In a second step, we converted readings of atmospheric pressure into m above sea level (hereafter m asl) using the function altitudeCALC in the PAMLr package, which is based on the hypsometric equation that assumes standard atmospheric conditions 21,49. Hence, estimates of altitude are rather precise but can be biased by natural variations in atmospheric pressure, i.e. influenced by the so-called «high- and low-pressure areas». Such shifts in pressure are however fairly slow and minor (maximum of 2 hPa h-1) so that they would not generate abrupt changes in estimated altitude 21. Furthermore, daily fluctuations in atmospheric pressure, called atmospheric tides, reach at most 3 hPa in the tropics 50, potentially inducing a maximal daily altitudinal deviation of only ca 30 m for a given location. We summarized the altitude information as the median and range (minimum to maximum) for each of the four periods of the annual cycle, treating readings during migratory bouts separately.

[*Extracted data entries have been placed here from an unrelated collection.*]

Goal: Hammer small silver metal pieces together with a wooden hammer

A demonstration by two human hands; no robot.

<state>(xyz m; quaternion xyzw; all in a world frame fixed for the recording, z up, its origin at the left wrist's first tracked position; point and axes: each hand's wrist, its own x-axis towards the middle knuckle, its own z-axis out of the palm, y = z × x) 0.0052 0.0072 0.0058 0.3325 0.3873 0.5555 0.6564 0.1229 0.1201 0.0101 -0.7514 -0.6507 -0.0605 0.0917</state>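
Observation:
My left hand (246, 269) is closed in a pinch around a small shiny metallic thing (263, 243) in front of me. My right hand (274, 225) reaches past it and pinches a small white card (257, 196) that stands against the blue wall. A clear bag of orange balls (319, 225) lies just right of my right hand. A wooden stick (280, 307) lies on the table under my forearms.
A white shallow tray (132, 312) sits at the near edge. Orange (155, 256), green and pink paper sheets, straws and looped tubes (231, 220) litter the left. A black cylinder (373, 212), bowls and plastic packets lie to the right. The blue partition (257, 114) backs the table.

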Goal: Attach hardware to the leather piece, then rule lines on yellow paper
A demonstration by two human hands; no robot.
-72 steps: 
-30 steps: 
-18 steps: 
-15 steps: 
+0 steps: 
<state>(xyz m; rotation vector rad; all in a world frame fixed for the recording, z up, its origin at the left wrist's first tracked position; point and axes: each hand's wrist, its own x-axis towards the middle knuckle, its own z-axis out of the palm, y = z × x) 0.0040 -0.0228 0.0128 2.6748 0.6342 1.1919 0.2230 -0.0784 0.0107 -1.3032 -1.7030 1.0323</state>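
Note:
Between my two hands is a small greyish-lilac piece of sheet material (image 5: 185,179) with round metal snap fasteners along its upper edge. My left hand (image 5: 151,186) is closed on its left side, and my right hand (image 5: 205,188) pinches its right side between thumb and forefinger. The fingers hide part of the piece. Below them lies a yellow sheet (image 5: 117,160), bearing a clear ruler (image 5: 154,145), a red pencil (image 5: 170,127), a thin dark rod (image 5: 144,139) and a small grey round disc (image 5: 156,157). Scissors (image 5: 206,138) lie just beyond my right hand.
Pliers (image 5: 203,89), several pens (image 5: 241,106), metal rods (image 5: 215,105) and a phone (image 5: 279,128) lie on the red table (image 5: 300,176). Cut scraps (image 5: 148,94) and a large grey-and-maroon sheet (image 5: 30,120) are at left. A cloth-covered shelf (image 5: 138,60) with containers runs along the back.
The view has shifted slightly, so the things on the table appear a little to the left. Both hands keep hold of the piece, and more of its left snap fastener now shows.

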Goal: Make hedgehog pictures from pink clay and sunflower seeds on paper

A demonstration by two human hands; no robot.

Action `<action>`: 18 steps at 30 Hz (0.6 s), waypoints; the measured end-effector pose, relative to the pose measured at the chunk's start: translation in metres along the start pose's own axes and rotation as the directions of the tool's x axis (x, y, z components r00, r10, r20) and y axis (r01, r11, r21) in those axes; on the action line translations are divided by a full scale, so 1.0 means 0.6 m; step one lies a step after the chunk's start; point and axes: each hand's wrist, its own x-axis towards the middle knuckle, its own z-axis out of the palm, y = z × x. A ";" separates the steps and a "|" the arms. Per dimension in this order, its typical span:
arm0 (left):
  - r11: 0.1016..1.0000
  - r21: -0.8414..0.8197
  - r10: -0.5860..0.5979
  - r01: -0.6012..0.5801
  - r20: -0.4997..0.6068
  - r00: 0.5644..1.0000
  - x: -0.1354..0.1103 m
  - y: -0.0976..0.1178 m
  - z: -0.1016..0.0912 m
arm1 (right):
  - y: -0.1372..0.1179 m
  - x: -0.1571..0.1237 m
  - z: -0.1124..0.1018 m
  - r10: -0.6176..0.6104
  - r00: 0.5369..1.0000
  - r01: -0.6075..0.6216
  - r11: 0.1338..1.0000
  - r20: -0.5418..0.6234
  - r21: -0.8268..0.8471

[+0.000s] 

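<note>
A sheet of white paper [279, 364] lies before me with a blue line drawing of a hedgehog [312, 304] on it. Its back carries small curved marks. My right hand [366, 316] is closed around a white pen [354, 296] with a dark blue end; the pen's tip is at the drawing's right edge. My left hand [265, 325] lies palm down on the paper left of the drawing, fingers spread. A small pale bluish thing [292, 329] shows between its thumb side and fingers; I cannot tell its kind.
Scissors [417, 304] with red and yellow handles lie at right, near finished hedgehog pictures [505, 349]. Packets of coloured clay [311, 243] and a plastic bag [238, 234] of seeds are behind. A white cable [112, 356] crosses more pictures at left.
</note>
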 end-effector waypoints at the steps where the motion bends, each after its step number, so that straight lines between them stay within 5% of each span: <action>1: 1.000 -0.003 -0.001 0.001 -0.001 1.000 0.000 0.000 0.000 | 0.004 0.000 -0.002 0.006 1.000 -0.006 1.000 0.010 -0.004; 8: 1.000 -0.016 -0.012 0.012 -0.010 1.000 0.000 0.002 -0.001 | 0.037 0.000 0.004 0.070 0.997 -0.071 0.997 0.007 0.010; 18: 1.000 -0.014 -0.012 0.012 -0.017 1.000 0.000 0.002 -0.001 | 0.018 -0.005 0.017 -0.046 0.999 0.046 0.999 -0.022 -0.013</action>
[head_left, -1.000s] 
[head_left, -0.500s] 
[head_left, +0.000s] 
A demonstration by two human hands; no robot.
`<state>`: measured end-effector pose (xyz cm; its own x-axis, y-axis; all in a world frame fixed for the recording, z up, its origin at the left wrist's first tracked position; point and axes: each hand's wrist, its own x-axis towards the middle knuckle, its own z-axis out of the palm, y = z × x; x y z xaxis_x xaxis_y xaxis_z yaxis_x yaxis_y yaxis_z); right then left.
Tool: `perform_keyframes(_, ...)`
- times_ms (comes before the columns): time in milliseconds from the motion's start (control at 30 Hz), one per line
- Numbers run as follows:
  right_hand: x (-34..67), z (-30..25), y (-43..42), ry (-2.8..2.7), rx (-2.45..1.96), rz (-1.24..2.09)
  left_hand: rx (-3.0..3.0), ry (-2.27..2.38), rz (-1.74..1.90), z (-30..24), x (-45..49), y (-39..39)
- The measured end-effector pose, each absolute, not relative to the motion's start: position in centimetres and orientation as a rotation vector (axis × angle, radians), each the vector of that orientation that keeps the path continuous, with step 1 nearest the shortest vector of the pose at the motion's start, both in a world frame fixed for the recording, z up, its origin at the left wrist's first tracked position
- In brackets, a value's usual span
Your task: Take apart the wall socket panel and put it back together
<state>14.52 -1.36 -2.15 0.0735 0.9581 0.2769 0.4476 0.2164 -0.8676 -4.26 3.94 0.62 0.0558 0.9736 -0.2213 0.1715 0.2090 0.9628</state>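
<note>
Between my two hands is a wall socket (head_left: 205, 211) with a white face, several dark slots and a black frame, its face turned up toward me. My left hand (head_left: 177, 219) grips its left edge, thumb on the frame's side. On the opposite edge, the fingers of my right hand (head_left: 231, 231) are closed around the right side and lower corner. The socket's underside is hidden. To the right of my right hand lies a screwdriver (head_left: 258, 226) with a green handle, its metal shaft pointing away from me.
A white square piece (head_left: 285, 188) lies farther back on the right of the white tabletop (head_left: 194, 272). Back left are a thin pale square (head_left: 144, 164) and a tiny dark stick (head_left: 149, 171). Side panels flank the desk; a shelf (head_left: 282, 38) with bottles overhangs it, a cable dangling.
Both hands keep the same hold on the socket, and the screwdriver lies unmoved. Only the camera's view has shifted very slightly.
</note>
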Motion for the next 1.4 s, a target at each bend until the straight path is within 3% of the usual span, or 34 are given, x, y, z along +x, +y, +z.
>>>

Finally, we derived geographic positions of the nine birds for which light-intensity data was available and of sufficient quality. We first defined twilights using TwGeos and then categorized those into residency and movement periods. For MSL, this distinction was based on the migratory flights that were identified as described previously. We considered only periods of eight consecutive days without migratory flight as true stopovers, given the noise in the data and thus the need of longer periods to estimate accurate locations. For GL, the distinction was done using the function changeLight in GeoLight, again setting a threshold of eight days for distinguishing a stopover. We used «in-habitat» calibration of the sun elevation angles (zero and median) for parameterizing the error distribution around the twilight times 45, i.e. using as a reference the period during which a bird was for sure present at its breeding site. We then modeled the migration trajectory as well as stopover and residency locations using SGAT. We chose a grouped Estelle model, where estimates within residency periods are grouped together to increase spatial precision 48. We forced residency periods to occur on land only, whereas movement was not constrained spatially but flight speed assumed to follow a gamma distribution (β = 2.2, SD = 0.08). The starting point of each trajectory track was fixed at the very breeding location, as was the end point, except for the individual whose logger stopped recording in the middle of winter. To fit the Estelle model, we first drew 1’000 initial samples using a ‘modifiedGamma’ model (i.e. relaxed model, allowing negative errors on twilight times), tuned it 5 times with 300 iterations using a ‘Gamma’ distribution. We shall here report median estimates ± 95% credible intervals (CI; based on 2.5 and 97.5% quantiles) from a final run with 2’000 iterations to ensure convergence.